2. Inactivated Vaccines
Inactivated vaccines, like the rabies and polio vaccine, use inactive or dead pathogens. A dead virus usually doesn't create enough of a stir in your immune system to give you immunity, so multiple doses are recommended.
However, because the virus is dead, these vaccines are cheaper to make and easier to transport (they don't require refrigeration like live vaccines do). They are also generally safer for those with weak immune systems.
3. Subunit Vaccines
Unlike live-attenuated and inactivated vaccines, subunit vaccines do not contain the whole pathogen. Instead, they contain specific parts of the pathogen that our body recognizes. The three types of subunit vaccines (polysaccharide, conjugate, and protein-based) differ depending on which part of a pathogen they contain. Because of this, subunit vaccines like shingles and HPV are safer for those who cannot get live-attenuated vaccines.
4. Messenger RNA Vaccines
mRNA vaccines inject a molecule known as messenger RNA (mRNA) from a specific pathogen into your body. Messenger RNA contains instructions for building the target pathogen’s spike proteins. Spike proteins are harmless proteins found on the surface of the pathogen. As pathogenic proteins become produced, your body believes it is under attack and triggers an immune response. This immune response is triggered again when a pathogen enters the body and your antibodies recognize the familiar spike proteins on the pathogen’s surface.

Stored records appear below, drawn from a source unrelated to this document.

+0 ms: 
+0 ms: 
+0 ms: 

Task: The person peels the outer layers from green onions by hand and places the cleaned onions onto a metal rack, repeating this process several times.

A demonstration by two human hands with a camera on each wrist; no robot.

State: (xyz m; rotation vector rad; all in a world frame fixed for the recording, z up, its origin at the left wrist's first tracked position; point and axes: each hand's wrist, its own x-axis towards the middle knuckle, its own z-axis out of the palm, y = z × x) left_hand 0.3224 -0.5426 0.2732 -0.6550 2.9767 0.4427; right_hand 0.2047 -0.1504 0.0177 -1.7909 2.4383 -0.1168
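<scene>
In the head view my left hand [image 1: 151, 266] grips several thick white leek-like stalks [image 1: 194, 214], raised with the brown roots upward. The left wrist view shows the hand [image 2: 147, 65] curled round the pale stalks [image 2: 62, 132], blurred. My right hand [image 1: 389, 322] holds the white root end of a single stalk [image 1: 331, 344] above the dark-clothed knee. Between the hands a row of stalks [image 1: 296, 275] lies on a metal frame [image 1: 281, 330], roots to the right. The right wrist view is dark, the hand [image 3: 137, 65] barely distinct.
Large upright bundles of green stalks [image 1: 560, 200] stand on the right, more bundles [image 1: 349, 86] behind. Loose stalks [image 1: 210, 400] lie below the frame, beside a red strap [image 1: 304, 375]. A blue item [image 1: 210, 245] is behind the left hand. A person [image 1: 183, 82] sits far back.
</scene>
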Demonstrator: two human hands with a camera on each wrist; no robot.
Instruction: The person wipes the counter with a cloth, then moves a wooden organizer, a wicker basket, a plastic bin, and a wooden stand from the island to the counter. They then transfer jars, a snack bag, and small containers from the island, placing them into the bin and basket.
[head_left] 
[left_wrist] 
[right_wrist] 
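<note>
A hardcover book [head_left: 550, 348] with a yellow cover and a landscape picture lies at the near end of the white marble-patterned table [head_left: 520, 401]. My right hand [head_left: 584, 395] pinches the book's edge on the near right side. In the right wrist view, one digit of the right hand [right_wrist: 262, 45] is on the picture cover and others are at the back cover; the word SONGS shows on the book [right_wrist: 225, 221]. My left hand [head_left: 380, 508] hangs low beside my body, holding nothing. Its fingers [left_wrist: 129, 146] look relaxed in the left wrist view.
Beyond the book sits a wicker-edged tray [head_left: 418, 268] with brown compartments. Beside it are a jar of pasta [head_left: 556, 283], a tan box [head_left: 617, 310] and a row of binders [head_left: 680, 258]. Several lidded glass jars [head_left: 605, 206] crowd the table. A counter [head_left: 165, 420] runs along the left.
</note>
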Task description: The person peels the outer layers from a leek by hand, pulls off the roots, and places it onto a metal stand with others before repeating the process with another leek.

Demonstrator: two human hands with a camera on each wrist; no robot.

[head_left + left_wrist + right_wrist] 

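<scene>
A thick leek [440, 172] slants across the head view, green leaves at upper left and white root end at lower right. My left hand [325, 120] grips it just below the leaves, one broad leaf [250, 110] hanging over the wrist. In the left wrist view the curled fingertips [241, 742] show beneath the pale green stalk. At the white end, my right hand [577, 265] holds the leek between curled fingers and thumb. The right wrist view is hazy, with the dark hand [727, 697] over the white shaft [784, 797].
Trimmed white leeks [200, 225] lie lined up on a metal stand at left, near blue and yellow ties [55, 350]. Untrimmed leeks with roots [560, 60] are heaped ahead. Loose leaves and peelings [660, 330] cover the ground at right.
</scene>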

There are multiple benefits to this type of vaccine. First, they are easy to make in bulk. Additionally, because this vaccine uses mRNA instead of a live pathogen, scientists can tweak the mRNA to target different variants of the same pathogen. As a result, this type of vaccine works well for a constantly mutating disease like Covid-19.
5. Viral Vector Vaccines
Viral Vector Vaccines work by injecting a harmless virus into your body. This virus holds within it instructions for making proteins specific to your targeted pathogen (the pathogen you are vaccinating against). These proteins trick your body into believing it is under attack from your target pathogen. This method triggers an immune response large enough to need only one dose most of the time. Zika virus vaccines and HIV vaccines use this method.
6. Toxoid Vaccines
Toxoid vaccines use inactivated toxins to create an immune response. This method differs from other vaccines because it does not build resistance to the pathogen but instead the toxin that the pathogen uses. Toxoid vaccines are used only when the pathogen’s danger comes from the toxin it releases. Therefore, there’s only a need to build immunity against the toxin and not the pathogen itself. Some examples of toxoid vaccines are tetanus and diphtheria vaccines. Booster shots every several years are usually necessary for this type of vaccine.
Getting vaccinated can save your life and the lives of people around you. Even if you've never heard of some of these diseases mentioned, it doesn't mean they aren't dangerous, so it's important to stay diligent and do your part.